It really can be a simple equation.
When businesses leave California, California loses jobs.
If California isn’t competitive, then businesses leave California.
Therefore, forgoing competitiveness costs Californians jobs.
A simple premise perhaps, but the nuances of this equation are lost in the Governor’s budget proposal. Eliminating Enterprise Zones and Redevelopment Agencies will greatly reduce California’s ability to attract or retain businesses, and further weaken our job market and economy.
Case in point is the recent announcement by Solopower, a San Jose-based green technology company. The company has decided to open its $340 million production facility in neighboring Oregon. While the firm has taken a tight-lipped approach to their process that led them to Oregon, it is easy to glean what factors may have played in their decision.
Oregon’s Business Department (something that California for all intents and purposes lacks) offered them $20 million in start-up loans. That will help open the doors of the 370,000 square foot facility. That money will put 170 new or current residents of Wilsonville, Oregon, to work.
Additional money that helped draw Solopower to Oregon will come, in part, from property tax abatements.
Solopower will receive about $7 million in tax credits. Should they grow to their full capacity of 500 employees, they’ll receive several million dollars more, for a total of $11 million.
Instead of charging $28 million in property taxes over the next ten years, the company will only have to pay between $17 and $21 million. This reduction in property tax would sometimes affect other taxing districts (including fire or schools) but the deal that was struck creates specific mechanisms to ensure continued funding to those services.

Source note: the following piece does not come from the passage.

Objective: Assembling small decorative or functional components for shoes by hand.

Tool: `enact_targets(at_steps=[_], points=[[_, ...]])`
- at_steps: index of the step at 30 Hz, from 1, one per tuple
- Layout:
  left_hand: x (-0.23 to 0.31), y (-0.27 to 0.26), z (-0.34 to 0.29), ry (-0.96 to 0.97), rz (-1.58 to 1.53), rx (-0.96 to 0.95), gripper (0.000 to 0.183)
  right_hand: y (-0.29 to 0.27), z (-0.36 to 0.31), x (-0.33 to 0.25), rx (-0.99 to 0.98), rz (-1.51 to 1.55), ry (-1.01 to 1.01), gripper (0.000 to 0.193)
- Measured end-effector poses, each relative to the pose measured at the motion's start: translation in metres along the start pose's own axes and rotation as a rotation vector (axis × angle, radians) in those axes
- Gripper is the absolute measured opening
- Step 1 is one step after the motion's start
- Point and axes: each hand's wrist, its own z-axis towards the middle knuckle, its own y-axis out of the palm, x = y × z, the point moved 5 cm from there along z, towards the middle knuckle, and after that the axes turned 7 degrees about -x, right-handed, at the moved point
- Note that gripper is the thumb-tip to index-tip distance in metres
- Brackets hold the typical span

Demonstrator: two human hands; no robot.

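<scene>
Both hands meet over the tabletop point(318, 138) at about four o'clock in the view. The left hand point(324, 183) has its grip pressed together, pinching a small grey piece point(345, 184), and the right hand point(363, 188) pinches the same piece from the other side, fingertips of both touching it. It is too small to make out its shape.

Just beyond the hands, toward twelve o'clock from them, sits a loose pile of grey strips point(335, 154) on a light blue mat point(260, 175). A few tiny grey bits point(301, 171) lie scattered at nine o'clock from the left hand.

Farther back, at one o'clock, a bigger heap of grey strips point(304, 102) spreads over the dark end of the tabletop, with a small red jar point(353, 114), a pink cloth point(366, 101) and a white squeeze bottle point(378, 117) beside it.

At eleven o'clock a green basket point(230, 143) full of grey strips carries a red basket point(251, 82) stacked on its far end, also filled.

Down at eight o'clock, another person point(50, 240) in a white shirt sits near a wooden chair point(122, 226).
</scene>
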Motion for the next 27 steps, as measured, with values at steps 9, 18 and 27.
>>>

Additionally, the city and county mandated other sources of capital, including investment from private entities and money from the Federal government. And if everything goes sour, the county has agreed to back half of Wilsonville’s general fund liability. This means that in the worst case, Wilsonville will lose about $2 million. A gamble, yes, but the property tax, income tax, sales tax, and other local revenues should quickly cover their stake.
So with $11 million from the city, and as much as $40 million from the state; Oregon was $51 million more attractive than California.

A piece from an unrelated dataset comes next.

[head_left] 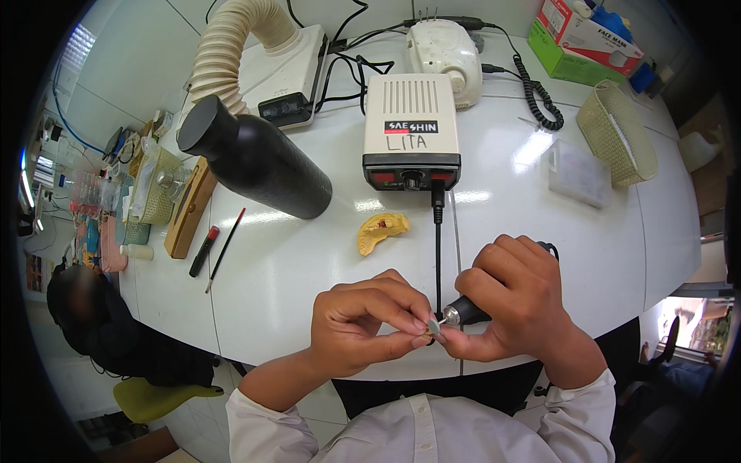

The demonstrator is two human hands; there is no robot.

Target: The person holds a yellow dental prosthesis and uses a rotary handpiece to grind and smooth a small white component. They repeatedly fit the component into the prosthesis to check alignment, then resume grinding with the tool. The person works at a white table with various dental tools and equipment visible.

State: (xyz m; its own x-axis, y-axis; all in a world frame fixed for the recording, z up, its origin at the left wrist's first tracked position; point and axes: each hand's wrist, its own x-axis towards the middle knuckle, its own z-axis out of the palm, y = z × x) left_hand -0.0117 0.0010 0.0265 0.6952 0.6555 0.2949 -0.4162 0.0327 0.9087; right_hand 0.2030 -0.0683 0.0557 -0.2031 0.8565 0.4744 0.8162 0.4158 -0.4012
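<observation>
My right hand (515, 297) is wrapped round a black rotary handpiece (468, 310) with a silver nose that points left. At its tip sits a small grey-green grinding disc (434, 327). My left hand (364, 312) is closed in a pinch right beside the disc, on a tiny piece mostly hidden by the fingertips. The two hands meet close to the table's front edge. Beyond them lies a yellow dental cast (381, 231), curved like part of an arch. A black cord (438, 258) runs from the white control box (411, 116) toward my hands.
A black bottle (258, 158) stands left of the box, with a red-capped marker (204, 251) and thin brush (226, 248) nearby. A ribbed hose (224, 58) bends at the back left. On the right are a clear plastic case (577, 176) and woven basket (615, 133). A person (116, 324) sits far left.
</observation>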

It was a safe gamble for Wilsonville, a smart investment for the county, and a good poach by the state.
Imagine that. A tax incentive from the state, coupled with a tax incentive from the local municipality leads to economic investment from the private sector. This example of economic development spurred by a combination of action from the state and local level proves that investment in incentives for companies work.
It is open season on California’s businesses, and states across the country are hunting. The Wall Street Journal ran a story two weeks ago about how California businesses are being actively poached by other governors.
Part of Florida’s recruitment and advertising strategy involves large investments of time and money into California, tempting businesses to leave a state deemed by Chief Executive magazine as the most anti-business state in the union.
The Wall Street Journal quotes Texas Governor Rick Perry as saying, “”We just keep inviting California businesses to look at the economic climate in Texas, where we treat businesses like assets not villains,” said Texas Governor Rick Perry.
(See this link for their full article.)
The argument from Sacramento is that Redevelopment Agencies and Enterprise Zones simply shift jobs from one part of the state and move them to another: a net gain of zero to the state. But in cases like this, when jobs are created in other parts of the country, there is a zero-gain in the state. But jobs that are not created in California are jobs that are lost to all unemployed Californians.
Sacrificing future competitiveness will not help us retain or create jobs; it will only help extend the current economic struggles.
Reform is acceptable and maybe even necessary, but elimination is irresponsible. Cities, counties, and special districts across California can, should, and must fight to keep Redevelopment Agencies and Enterprise Zones in our future.